After supper he got up from the table, looking round with troubled rabbity eyes.

‘You want me to pay you now?'

‘I could do with it,' she said.

‘How much d'ye reckon it'll be?'

‘I don't know exactly. I got it all down somewheres,' she said, ‘in my room. You git the money. I'll be up there. It ain't so much.'

She spoke casually, off-hand, as if now, after all, the money did not matter. She looked at his furtive face and she saw that he was past being troubled and was almost frightened. Then she recalled his face as she had seen it in the market, making his deals, unrelaxed and relentless, the face of a dumb fox, and it almost surprised her to see now, at last, how excruciating the change in him was.

She went up to her room. She did not look at the little book. Instead she lay full length on the bed, listening, looking at the blue August evening sky, turning the figure in the book over and over in her mind: twenty-one pounds five-and-six, twenty-one pounds five-and-six, twenty-one –

All this time she could hear Parker lumbering in the attic above her head.
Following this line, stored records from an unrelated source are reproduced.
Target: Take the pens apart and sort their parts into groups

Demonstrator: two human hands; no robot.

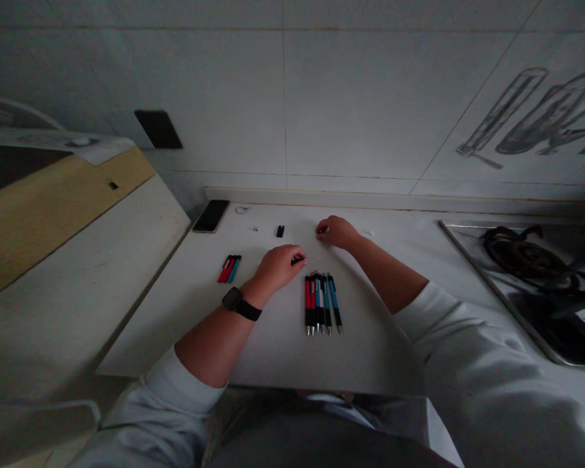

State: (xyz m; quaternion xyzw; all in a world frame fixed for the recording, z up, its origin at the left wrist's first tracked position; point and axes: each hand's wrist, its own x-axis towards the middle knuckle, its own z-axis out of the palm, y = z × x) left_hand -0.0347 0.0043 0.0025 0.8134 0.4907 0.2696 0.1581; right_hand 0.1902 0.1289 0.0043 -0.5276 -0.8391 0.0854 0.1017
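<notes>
My left hand (pixel 280 266), with a black watch on its wrist, rests on the white counter (pixel 273 351) with fingers curled round a small dark piece at its fingertips. My right hand (pixel 336 232) lies further back, fingers pinched on something small and pale that I cannot make out. Just in front of the left hand lies a neat row of several red and blue pens (pixel 322 303) with black grips. A small bundle of red and blue pen parts (pixel 229 268) lies to the left. A little black part (pixel 280 231) sits between the hands, toward the wall.
A dark phone (pixel 211 216) lies at the counter's back left corner. A gas hob (pixel 536 286) is set into the counter at the right. A tiled wall runs behind. A wooden-topped cabinet (pixel 53 208) stands to the left. Small pale bits (pixel 256 229) lie near the phone.
</notes>
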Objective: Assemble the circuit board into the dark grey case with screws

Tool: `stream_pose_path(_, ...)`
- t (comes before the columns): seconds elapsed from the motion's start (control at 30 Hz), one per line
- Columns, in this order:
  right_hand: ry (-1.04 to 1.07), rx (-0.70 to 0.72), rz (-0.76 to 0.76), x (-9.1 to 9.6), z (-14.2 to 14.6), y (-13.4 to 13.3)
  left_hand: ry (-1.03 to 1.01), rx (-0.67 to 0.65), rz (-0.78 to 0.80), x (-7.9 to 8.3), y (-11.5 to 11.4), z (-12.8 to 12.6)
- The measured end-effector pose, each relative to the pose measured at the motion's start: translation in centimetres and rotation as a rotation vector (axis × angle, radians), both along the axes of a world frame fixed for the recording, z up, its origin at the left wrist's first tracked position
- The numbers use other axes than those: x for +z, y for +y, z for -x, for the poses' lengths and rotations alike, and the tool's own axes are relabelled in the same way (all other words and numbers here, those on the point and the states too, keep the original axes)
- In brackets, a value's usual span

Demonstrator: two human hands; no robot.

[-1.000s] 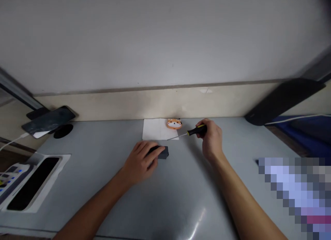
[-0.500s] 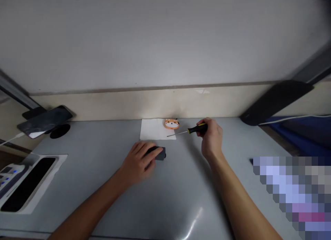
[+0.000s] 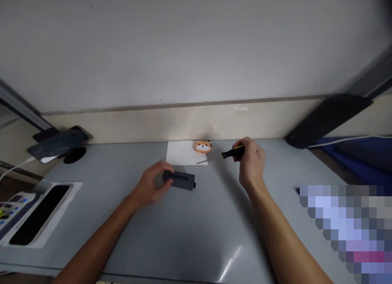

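Observation:
A small dark rectangular box (image 3: 183,181) with a row of slots along its top and a black knob at its right end lies on the grey table. My left hand (image 3: 153,185) has its thumb and forefinger round the box's left end. In my right hand (image 3: 250,161) is a screwdriver (image 3: 232,151) with a black and yellow handle, pointing left, held above the table. Its thin tip shows dark over a sheet of white paper (image 3: 179,152); the middle of the shaft hardly shows. An orange animal-face case (image 3: 202,147) sits at the paper's right.
At left, a phone (image 3: 58,143) leans on a stand, with a dark-screened device (image 3: 41,214) on white paper and a power strip (image 3: 15,210) nearer. A black stand base (image 3: 330,116) is at back right. The wall (image 3: 147,123) bounds the table's far edge.
My left hand has slid left from over the top of the box to its left end, uncovering the slots. My right hand with the screwdriver has hardly moved.

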State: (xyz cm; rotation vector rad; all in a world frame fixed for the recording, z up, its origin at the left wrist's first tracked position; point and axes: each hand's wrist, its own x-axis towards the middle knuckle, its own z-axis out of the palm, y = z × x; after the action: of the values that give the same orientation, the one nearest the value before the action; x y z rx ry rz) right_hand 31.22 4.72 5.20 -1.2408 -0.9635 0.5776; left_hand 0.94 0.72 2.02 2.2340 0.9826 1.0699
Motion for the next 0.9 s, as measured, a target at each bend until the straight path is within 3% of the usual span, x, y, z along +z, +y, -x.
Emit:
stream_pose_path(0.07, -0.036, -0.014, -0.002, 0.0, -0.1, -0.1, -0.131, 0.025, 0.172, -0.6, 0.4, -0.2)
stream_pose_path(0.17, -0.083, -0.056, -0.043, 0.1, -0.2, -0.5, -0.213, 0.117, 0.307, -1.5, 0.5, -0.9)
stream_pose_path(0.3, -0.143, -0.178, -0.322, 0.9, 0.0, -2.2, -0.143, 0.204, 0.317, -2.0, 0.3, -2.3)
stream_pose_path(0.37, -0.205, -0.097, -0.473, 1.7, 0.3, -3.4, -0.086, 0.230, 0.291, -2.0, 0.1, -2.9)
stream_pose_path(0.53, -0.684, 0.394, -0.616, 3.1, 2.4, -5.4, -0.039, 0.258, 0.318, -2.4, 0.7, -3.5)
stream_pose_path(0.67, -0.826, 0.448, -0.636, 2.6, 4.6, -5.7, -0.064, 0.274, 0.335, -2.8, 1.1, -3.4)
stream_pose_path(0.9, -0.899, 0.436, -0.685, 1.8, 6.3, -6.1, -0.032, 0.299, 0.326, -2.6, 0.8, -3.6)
She had never been up to the attic. A little flight of wooden steps led up to it and the door was always locked. What was up there she did not know but she felt that perhaps soon, now, there would be ways of knowing. She could persuade Parker, perhaps, to tell her what was there. Twenty-one pounds – did it matter what was in the little book? Did it matter to a pound, one way or another? Twenty-four pounds, twenty-seven? Need Parker know? She stared dreaming at the August sky, still quivering with the heat of the day, and decided that Parker need never know.